**Exercise objective:** Data follows below. Repeat exactly the lines between the line holding "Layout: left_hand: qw" and the line holding "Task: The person", inclusive, and nothing more; drop pictures.

____

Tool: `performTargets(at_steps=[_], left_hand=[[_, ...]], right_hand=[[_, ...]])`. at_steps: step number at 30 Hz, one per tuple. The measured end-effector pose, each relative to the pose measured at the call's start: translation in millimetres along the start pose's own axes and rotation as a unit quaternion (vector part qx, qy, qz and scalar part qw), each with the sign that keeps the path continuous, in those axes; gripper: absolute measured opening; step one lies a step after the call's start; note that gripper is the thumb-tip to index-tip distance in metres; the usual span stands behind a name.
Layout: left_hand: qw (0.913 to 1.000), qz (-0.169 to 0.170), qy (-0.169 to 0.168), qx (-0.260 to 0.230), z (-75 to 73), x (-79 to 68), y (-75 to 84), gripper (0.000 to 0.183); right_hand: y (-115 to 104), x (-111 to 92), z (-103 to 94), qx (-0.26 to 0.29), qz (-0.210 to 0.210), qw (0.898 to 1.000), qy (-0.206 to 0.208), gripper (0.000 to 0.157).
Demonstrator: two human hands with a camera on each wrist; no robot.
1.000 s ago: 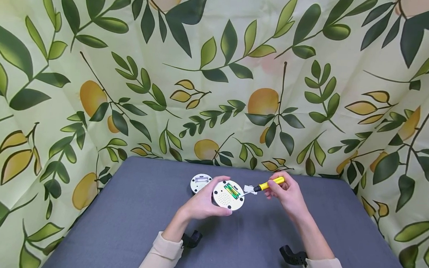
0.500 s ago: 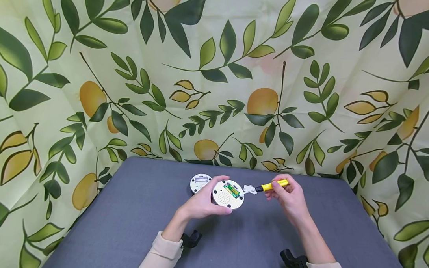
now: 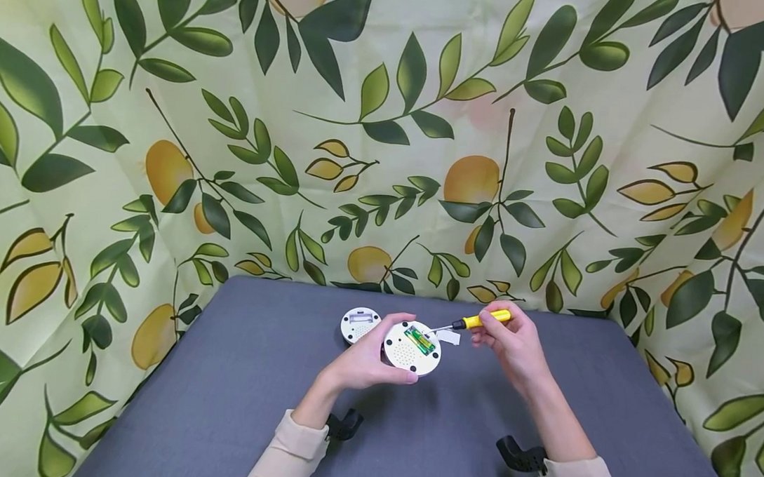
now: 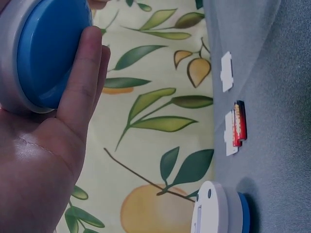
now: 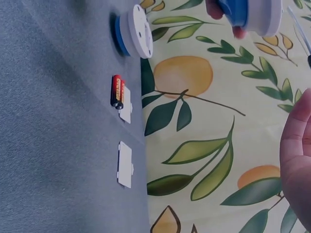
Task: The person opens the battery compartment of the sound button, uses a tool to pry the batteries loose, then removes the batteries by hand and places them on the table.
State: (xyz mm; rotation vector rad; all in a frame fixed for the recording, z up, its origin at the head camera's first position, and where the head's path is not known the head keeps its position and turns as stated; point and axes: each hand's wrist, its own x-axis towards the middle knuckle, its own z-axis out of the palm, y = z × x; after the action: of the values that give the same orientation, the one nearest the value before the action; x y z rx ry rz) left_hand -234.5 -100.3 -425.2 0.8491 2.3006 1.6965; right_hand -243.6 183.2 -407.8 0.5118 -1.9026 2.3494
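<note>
My left hand point(image 3: 368, 361) grips a round white device point(image 3: 399, 358) by its edge, underside tilted toward the head camera. Green batteries point(image 3: 420, 340) lie in its uncovered compartment. Its other face, a blue dome point(image 4: 53, 53), shows in the left wrist view, with fingers lying along it. In my right hand point(image 3: 514, 345) is a screwdriver point(image 3: 489, 319) with a yellow handle, pinched between thumb and fingers. The screwdriver's metal tip is right at the upper edge of the battery compartment. Only part of its shaft point(image 5: 300, 31) appears in the right wrist view.
A second round device point(image 3: 357, 319), its battery slot bare, lies on the grey table point(image 3: 238, 374) behind my left hand. Red batteries point(image 4: 238, 124) rest by a white battery cover point(image 4: 229, 145); another white cover point(image 5: 125, 164) lies apart. Leaf-patterned cloth point(image 3: 385, 161) stands behind.
The screwdriver's tip has shifted from the lower right end of the battery compartment up to its upper edge. My left hand keeps its grip on the device, almost unmoved.
</note>
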Motion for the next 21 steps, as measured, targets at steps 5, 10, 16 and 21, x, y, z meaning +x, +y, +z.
performTargets(at_steps=[5,10,16,21], left_hand=[[1.0000,0.000,-0.005,-0.008,0.7,0.5,0.3,0.090],[0.9999,0.003,-0.010,-0.009,1.1,0.7,1.6,0.091],[0.9997,0.001,-0.019,-0.013,1.2,0.9,1.7,0.092],[0.9995,-0.003,-0.026,-0.019,1.2,0.3,2.1,0.092]], right_hand=[[-0.9,5.4,4.5,-0.019,0.006,1.000,-0.008,0.009],[-1.4,10.3,8.2,-0.036,0.018,0.999,-0.015,0.013],[-0.3,15.2,9.5,-0.056,0.025,0.998,-0.034,0.016],[0.0,20.0,9.3,-0.071,0.023,0.996,-0.053,0.017]])
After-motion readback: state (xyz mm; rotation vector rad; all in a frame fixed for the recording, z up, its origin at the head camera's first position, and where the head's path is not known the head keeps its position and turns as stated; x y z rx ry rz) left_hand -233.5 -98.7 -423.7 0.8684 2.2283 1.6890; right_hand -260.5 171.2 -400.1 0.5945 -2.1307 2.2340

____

**Answer to this task:**
Layout: left_hand: qw (0.913 to 1.000), qz (-0.169 to 0.170), qy (-0.169 to 0.168), qx (-0.260 to 0.230), z (-75 to 73), x (-79 to 68), y (-75 to 84), gripper (0.000 to 0.183); right_hand: y (-115 to 104), x (-111 to 92), z (-103 to 94), qx (-0.26 to 0.29), qz (-0.210 to 0.210), qw (0.898 to 1.000), qy (-0.206 to 0.208), gripper (0.000 to 0.157).
Demonstrator: two human hands with a camera on each wrist; no robot.
1.000 s ago: 
0.500 s ago: 
now: 
now: 
now: 
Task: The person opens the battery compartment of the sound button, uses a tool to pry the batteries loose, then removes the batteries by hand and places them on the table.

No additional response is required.